Está llegando el momento en que reivindicar que nuestra
vida política sea democrática va a convertirse en un acto insurreccional, en un
acto revolucionario. Volveremos así a la época en que un demócrata era un peligroso
activista al que se tenía que controlar y vigilar de cerca. La degradación del
funcionamiento del sistema (el cajero del partido del gobierno con millones en
Suiza certifica un comportamiento prevaricador sistemático de ese partido; el
principal partido de la oposición con los ERE en Andalucía), el hartazgo
colectivo sobre como funciona la cosa pública (distancia sideral entre promesas
y realidad; uso compulsivo de la mentira; no reconocimiento de los errores
propios) y la sensación general de agotamiento del modelo está conduciendo a un
callejón sin salida.
¿Podemos imaginar un proceso de regeneración desde
dentro?

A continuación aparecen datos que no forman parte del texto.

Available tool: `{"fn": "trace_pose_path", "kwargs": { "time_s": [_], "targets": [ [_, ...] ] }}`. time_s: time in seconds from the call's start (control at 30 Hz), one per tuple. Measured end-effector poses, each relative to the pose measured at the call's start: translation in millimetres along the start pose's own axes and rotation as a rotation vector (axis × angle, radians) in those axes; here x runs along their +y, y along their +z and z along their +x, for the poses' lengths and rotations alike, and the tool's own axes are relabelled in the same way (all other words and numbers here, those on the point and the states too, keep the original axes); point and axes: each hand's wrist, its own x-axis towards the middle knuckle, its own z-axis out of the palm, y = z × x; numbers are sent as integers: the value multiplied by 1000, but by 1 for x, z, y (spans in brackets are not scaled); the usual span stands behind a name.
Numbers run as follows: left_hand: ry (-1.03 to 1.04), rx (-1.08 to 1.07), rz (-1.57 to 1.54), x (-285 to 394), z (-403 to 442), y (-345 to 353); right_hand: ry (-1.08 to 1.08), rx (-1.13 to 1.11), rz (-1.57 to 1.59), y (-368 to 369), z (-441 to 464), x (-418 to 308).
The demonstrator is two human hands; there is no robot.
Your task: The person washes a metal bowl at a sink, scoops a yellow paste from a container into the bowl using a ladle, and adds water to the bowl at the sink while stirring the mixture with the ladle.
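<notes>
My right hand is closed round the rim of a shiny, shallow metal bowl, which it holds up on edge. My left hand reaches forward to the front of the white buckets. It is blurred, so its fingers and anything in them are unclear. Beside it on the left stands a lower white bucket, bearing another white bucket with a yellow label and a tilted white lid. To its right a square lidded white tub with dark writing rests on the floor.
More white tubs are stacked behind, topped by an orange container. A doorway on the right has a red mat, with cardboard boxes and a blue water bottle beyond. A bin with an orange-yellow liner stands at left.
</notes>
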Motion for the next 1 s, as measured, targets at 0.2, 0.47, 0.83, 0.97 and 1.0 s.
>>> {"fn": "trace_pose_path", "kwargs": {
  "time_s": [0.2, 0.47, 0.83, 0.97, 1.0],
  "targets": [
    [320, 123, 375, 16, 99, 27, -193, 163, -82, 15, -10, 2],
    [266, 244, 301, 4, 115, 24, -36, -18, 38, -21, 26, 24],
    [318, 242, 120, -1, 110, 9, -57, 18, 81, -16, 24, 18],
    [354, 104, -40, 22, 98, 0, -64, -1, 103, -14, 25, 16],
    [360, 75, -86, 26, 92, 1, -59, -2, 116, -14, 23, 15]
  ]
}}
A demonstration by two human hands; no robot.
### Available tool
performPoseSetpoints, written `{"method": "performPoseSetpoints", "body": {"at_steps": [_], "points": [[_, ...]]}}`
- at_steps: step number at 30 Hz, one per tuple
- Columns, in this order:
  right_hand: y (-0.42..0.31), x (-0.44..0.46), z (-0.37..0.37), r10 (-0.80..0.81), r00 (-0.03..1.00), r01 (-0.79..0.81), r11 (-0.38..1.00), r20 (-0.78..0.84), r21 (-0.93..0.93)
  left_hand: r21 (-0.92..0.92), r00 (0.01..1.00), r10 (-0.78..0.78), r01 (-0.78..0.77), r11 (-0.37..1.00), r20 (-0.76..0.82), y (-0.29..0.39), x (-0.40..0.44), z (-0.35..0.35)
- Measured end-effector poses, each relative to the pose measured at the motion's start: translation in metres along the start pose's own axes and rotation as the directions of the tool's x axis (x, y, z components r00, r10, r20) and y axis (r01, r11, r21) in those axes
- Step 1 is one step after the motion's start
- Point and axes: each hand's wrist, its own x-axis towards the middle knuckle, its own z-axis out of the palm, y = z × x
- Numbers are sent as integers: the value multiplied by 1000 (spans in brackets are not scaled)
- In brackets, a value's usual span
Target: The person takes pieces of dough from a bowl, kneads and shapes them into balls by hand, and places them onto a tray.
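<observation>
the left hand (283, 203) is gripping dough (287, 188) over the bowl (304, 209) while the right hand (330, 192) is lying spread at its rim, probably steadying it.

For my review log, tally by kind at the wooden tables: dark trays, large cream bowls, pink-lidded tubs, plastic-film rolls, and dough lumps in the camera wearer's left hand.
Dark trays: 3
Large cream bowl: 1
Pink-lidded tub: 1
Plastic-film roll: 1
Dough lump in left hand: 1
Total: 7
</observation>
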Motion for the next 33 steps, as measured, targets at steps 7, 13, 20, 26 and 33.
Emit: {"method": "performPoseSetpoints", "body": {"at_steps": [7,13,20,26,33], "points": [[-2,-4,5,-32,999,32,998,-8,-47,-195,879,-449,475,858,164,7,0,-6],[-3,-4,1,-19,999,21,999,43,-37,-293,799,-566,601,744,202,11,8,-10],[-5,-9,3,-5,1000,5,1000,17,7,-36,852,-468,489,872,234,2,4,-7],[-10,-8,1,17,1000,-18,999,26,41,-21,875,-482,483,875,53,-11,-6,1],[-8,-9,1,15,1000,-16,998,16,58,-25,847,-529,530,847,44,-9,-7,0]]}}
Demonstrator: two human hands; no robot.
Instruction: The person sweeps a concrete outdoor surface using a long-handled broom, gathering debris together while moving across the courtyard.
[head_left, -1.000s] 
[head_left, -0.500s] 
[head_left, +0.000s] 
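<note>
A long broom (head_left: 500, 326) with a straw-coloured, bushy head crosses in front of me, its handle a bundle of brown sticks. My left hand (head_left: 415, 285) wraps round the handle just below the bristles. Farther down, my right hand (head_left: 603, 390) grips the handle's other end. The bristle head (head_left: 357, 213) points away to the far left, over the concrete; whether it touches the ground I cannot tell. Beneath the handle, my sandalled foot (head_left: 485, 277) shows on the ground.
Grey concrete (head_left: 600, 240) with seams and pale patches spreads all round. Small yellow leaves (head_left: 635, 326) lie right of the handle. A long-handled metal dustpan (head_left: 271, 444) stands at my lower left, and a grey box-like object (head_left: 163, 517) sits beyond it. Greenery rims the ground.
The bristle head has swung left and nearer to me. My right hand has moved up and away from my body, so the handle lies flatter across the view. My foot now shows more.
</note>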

No percibo catarsis alguna en los partidos centrales del sistema. Más
bien, tratan de seguir siendo centrales, atacándose entre ellos, para así
sostenerse mutuamente. ¿Es posible que desde Europa se nos obligue a ello? No
creo que el modelo de construcción europea, alejado de las complejidades
internas de cada miembro del club e interesado solo en que el mercado funcione,
ofrezca esperanza de redención. ¿Qué nos queda? La revolución.